Traveling with a couple of experienced pros takes a lot of frustration out of travel shooting and location photographer Margo Pinkerton, a.k.a. "The Barefoot Contessa," and internationally recognized corporate photographer Arnie Zann have "paddled the waters, navigated the sea, hiked the mountains, and camped all over." Endowed with a giant share of fun and creativity, Pinkerton has run travel workshops and seminars from Bora Bora to Alaska (all without shoes, of course). When she and Zann decided to become "official" in the workshop arena, the web quite naturally became the prime vehicle for their advertising. So Pinkerton learned HTML and created enough animation to entice would-be travelers to out of the way locations for a firsthand view of travel photography.

Late winter/early spring produces lots of photo opportunities, to wit this image made late one New England afternoon.
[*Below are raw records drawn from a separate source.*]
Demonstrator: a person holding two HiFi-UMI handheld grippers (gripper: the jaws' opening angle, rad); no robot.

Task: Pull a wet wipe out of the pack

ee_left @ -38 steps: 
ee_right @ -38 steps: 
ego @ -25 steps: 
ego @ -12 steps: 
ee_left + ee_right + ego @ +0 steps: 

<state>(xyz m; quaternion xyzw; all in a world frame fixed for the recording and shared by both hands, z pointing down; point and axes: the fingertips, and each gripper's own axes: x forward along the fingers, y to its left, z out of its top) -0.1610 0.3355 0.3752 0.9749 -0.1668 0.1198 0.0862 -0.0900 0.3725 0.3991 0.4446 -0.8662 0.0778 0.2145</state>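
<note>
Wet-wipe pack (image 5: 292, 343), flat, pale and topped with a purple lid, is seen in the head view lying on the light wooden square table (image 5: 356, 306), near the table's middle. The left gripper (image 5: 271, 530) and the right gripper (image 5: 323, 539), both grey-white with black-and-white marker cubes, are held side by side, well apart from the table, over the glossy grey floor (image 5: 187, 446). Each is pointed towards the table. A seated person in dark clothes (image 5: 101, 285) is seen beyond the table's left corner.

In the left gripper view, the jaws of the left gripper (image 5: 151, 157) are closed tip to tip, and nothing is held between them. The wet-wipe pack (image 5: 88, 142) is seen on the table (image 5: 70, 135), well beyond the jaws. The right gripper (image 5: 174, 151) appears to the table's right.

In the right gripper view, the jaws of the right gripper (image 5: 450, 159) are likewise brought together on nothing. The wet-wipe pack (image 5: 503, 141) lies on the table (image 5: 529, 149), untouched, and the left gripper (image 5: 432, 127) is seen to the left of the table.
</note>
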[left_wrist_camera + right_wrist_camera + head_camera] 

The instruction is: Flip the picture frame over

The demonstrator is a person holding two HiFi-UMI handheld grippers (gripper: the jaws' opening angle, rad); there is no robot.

Lester Crockett refers to himself as an amateur photographer. "Webster" defines amateur as "one having a marked and unusually informed taste or liking for something, a devotee." Sounds right to me...Via e-mail Crockett described how he travels with his cameras, enjoying the landscapes, seascapes, mountains, sailboats, wildlife like birds, ducks, and wild Assateague Island ponies, as well as the Amish country in Lancaster, Pennsylvania, the skyline drive in Virginia, and the Blue Ridge Mountains of North Carolina. He then thanked me for my interest in his work and invited me to come again.

Shoot Like A Pro
Now that you are revved up and raring to run with your camera, stop and treat yourself to a site that will make photographing a joy. Just click to: www.fodors.com/focus. "How to Take Travel Pictures Like a Pro." Author and photographer Jeff Wignall answers questions from choosing a camera and accessories to matching the proper lens to your subject. You don't have to guess how much film to bring or the ins and outs of processing abroad. Wignall covers it all, including polarizers, (which filter is best to darken your blue skies and increase color contrast and saturation,) researching your trip, how to plan a shooting itinerary, and the dos and donts of traveling with camera equipment. (Never check your photo gear or film--always carry it with you.) There is a section on creating a travel journal and marking your film canisters to ensure that your shooting locations and dates are organized when they come back. Tripods and a good camera case are other considerations as well as the importance of determining the kind of film to bring on a trip by deciding on what your final product is to be and the conditions you will likely be shooting at. The text is simple and understandable and for viewing there's a selection of classic shots--vacation, nature, the elements, and people, as well as hints for shooting from the air, covering parades and ceremonies, zoos and aquariums, cities, architecture, and gardens. Whatever your destination, this is a valuable and pleasurable site.